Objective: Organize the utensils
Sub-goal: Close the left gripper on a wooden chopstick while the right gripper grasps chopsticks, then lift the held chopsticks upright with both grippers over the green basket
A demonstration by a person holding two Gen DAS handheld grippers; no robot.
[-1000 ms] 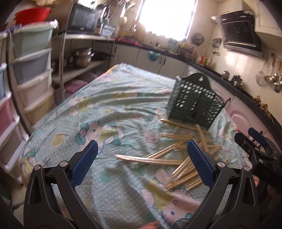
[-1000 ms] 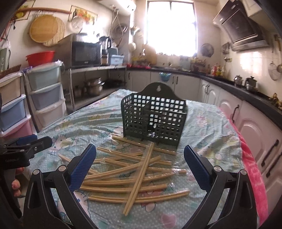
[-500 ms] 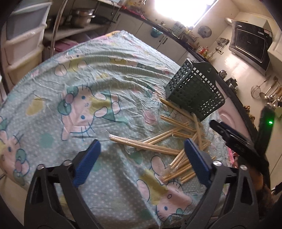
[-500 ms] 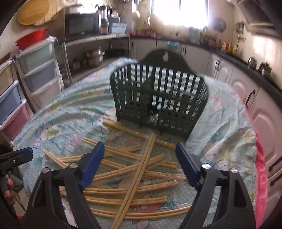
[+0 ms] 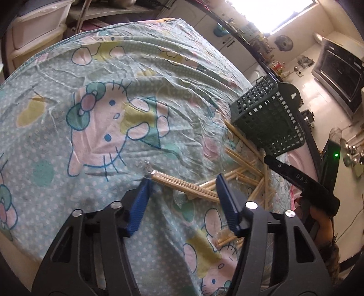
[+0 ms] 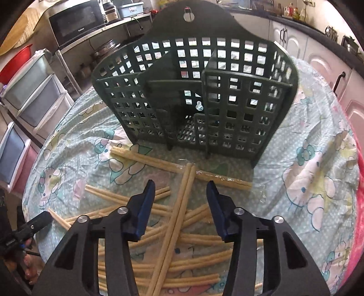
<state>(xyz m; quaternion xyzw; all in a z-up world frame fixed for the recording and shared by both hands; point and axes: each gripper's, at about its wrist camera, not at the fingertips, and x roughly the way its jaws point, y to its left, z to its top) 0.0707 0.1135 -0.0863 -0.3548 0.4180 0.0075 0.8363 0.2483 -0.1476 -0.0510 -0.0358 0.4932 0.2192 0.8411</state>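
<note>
Both claws have just been closing yet stand spread, the left gripper [image 5: 183, 182] straddling one wrapped chopstick pair [image 5: 182, 185], the right gripper [image 6: 180, 190] straddling another pair [image 6: 179, 205] before the green holder [image 6: 193, 98].

- Tablecloth [image 5: 141, 75]: pale teal ground with small white dots; printed cartoon cat figures in pink and white with blue outlines, teal bows and yellow-green patches.
- Utensil holder [image 6: 227, 118]: dark green plastic, square-hole grid pattern on all walls; stands at 12 o'clock of the chopstick pile.
- Chopsticks [image 6: 179, 214]: pale yellow-tan, plain; several pairs in clear wrappers.
- Left gripper [image 5: 182, 191]: black frame, silver screws, blue ribbed pads.
- Right gripper [image 6: 180, 198]: black frame, silver screws, blue pads.
- Drawer unit [image 6: 34, 95]: white frame, grey-blue and pale green fronts, at 9 o'clock of the holder.
- Basin [image 6: 13, 61]: red.
- Microwave [image 6: 77, 20]: black and silver.
- Cabinet doors [image 6: 323, 66]: white.
</note>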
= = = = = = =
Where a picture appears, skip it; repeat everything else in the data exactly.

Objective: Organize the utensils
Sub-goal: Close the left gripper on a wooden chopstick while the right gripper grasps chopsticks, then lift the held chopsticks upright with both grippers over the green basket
A demonstration by a person holding two Gen DAS handheld grippers; no robot.
[-1000 ms] 
[-1000 ms] 
[-500 ms] 
[-500 ms] 
[+0 ms] 
[+0 ms] 
<state>(xyz m; quaternion xyzw; all in a z-up world frame fixed for the recording and shared by both hands; point and axes: each gripper's, at about its wrist camera, not at the fingertips, and x roughly the way its jaws point, y to its left, z to its top) 0.0707 0.1135 -0.0863 -0.3548 0.4180 0.0075 0.8363 0.2483 -0.1476 -0.0510 -0.0358 0.4932 0.2192 0.8411</state>
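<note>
Both claws have just been closing yet stand spread, the left gripper [image 5: 183, 182] straddling one wrapped chopstick pair [image 5: 182, 185], the right gripper [image 6: 180, 190] straddling another pair [image 6: 179, 205] before the green holder [image 6: 193, 98].

- Tablecloth [image 5: 141, 75]: pale teal ground with small white dots; printed cartoon cat figures in pink and white with blue outlines, teal bows and yellow-green patches.
- Utensil holder [image 6: 227, 118]: dark green plastic, square-hole grid pattern on all walls; stands at 12 o'clock of the chopstick pile.
- Chopsticks [image 6: 179, 214]: pale yellow-tan, plain; several pairs in clear wrappers.
- Left gripper [image 5: 182, 191]: black frame, silver screws, blue ribbed pads.
- Right gripper [image 6: 180, 198]: black frame, silver screws, blue pads.
- Drawer unit [image 6: 34, 95]: white frame, grey-blue and pale green fronts, at 9 o'clock of the holder.
- Basin [image 6: 13, 61]: red.
- Microwave [image 6: 77, 20]: black and silver.
- Cabinet doors [image 6: 323, 66]: white.
</note>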

With that, the exercise is finished.